Anwar Sajjad, more commonly known as Enver Sajjad (27 May 1935 – 6 June 2019) was a Pakistani playwright and fiction writer. Because he was a novelist, playwright, actor, director, producer, voice-over artist, columnist, painter, dancer and physician, he has been described as a polymath.

Early life and career
He was born in 1935 in Lahore. Sajjad completed his higher studies in medicine from King Edward Medical College before heading out to the University of Liverpool for a Diploma in Tropical Medicine and Hygiene.

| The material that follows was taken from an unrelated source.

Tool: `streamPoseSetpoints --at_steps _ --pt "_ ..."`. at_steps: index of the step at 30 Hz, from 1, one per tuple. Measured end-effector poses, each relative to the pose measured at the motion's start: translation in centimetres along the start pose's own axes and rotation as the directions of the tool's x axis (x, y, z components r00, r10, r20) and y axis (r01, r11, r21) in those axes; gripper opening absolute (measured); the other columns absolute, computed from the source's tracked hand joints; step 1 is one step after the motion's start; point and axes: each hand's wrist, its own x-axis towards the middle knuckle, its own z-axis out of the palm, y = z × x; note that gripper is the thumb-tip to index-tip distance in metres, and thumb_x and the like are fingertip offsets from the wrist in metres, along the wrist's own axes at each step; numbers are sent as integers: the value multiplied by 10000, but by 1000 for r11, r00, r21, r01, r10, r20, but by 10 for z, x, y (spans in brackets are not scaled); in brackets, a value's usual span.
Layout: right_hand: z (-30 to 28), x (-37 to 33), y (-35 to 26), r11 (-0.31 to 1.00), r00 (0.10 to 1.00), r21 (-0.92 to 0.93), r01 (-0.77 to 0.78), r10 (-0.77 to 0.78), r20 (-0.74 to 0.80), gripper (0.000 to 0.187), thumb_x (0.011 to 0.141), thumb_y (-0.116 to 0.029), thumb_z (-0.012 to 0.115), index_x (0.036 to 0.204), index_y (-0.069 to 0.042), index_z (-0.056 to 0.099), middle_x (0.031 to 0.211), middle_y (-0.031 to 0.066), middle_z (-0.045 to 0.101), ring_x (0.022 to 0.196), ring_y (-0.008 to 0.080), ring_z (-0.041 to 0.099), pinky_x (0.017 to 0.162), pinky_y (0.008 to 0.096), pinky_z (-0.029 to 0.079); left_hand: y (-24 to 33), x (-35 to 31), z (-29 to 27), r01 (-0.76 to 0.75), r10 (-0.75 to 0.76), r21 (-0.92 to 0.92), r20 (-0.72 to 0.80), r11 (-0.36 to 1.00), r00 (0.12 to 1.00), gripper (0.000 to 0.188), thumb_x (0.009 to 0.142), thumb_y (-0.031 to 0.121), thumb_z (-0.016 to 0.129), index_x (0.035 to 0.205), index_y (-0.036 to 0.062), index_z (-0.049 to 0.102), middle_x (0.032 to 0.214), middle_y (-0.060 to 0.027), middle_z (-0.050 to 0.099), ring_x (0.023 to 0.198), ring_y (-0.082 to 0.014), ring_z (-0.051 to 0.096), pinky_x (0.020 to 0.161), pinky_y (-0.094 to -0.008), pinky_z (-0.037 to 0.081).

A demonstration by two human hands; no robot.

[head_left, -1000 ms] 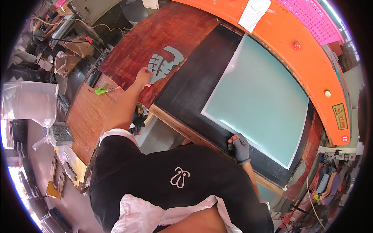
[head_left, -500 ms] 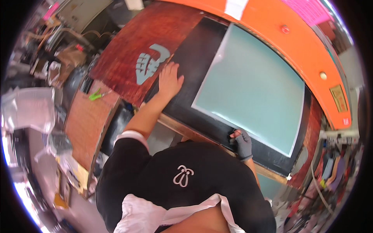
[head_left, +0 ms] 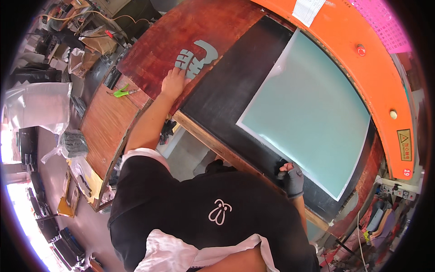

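The left hand is shifting from over the black board onto grey pieces near the red tabletop's right edge, grip unclear; the gloved right hand is staying curled closed.

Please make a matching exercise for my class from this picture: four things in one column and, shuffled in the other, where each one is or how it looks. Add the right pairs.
Column 1
1. Left hand
2. Right hand
3. Pale blue-green sheet
4. Green-handled tool

Column 2
A. In a grey glove that leaves the fingertips bare
B. Lying on the brown side table
C. Bare, at the grey cut-out shape on the red-brown board
D. Lying on the black board

Right pairs: 1-C, 2-A, 3-D, 4-B
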Motion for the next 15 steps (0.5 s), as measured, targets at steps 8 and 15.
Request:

He was a medical doctor by profession.

He began to write in the 1950s, when he was still a teenager.

Anwar Sajjad was also a television actor who starred in a number of PTV productions and was also nominated for a PTV award for his performance in drama serial Saba aur Samandar. He was also an active member of the Lahore circle of literary figures and artists and had also chaired the Pakistan Arts Council, Lahore in the past.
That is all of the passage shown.